I find him lying on the bed in blue canvas shoes. His hands are folded behind his head. The radio is playing. It feels good to be back, he tells me. It really does.

He looks black as an Egyptian. When he smiles his teeth seem to leap out of his sunburned face. We swim in a faint aroma, a bouquet of music as he talks.

“Well, where did you go?”

“Everywhere,” he says. “Angers. Orléans. Perros-Guirec. We really drove.”

“Was it nice?”

“It’s a beautiful country,” he says quietly. He begins to tell me about it, the sea with its rocks, the old hotel. He describes the Loire, the haunted evening in Bagnoles. He is talking almost compulsively. All the details come forth, descriptions, feelings, smells. He falls silent, gathers things, goes on. Somehow I have the impression that he is laying it all before me, the essence of this glorious life he has spent in France. He is setting the past in order. There are certain things which should be confessed, and he knows I am interested. Nothing he says is exceptional, but I recognize the events. I understand everything we are not saying.

“How’s Anne-Marie?”

“She’s as tan as I am. You ought to see her,” he says. “She looks great.”

“You’re the color of teak.”

“We had beautiful weather,” he says. “Almost every day.
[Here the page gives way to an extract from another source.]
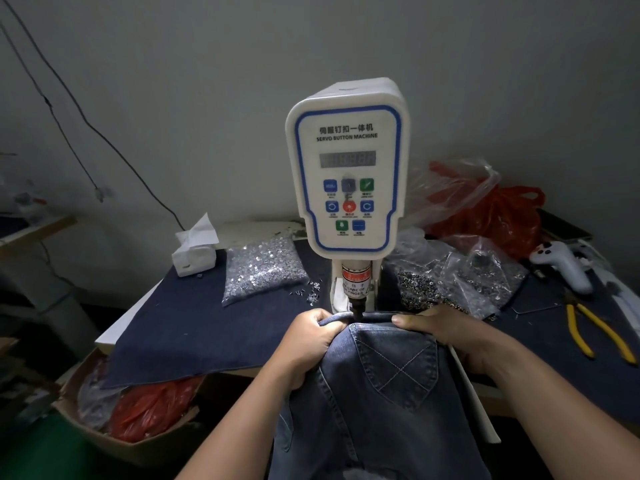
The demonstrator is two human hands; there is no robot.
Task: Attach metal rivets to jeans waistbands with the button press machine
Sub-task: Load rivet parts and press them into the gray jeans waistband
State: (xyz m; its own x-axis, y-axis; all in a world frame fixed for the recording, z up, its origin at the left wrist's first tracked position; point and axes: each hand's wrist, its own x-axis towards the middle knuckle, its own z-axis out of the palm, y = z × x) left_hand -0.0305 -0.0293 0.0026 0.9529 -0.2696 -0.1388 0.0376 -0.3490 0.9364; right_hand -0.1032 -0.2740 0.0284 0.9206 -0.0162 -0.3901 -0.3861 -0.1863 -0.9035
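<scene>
- the button press machine (348, 168), a glossy white plastic head with a blue-edged panel and 8 square buttons, stands upright on the table (180, 327), which is draped in dark navy cloth.
- the jeans (384, 393), faded blue denim with a stitched x on the pocket, hang off the table's front edge; their folded top edge sits right under the machine's black cylindrical punch (356, 308).
- left hand (311, 341) grips bunched denim, fingers curled round it.
- right hand (446, 327) pinches the fabric edge, thumb flat on top.
- a clear crinkly bag of shiny silver rivets (263, 268) lies left of the machine.
- yellow-handled pliers (595, 334) lie far right.
</scene>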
And we ate. We sat at the table like an old French couple, you know, just eating. And we made love every night. But the sun, you really can’t believe what good sun we had.”

He pulls his shirt out to show me the line. He grins. He is invincible. It’s like a game of chess in which his pieces continually overpower me, but we have long ceased to contest.

He begins to wander around the room while he talks. His clothing is scattered everywhere. He goes into the bathroom and discovers some lotion which he slowly rubs into his face, especially around his mouth. He lies down again. That lean face, dark as a farm boy’s. It has an edge to it. The bones seem able to cut right through me. He gets up again and begins to look through his suitcase. There’s an apple among his clothes. He offers me half.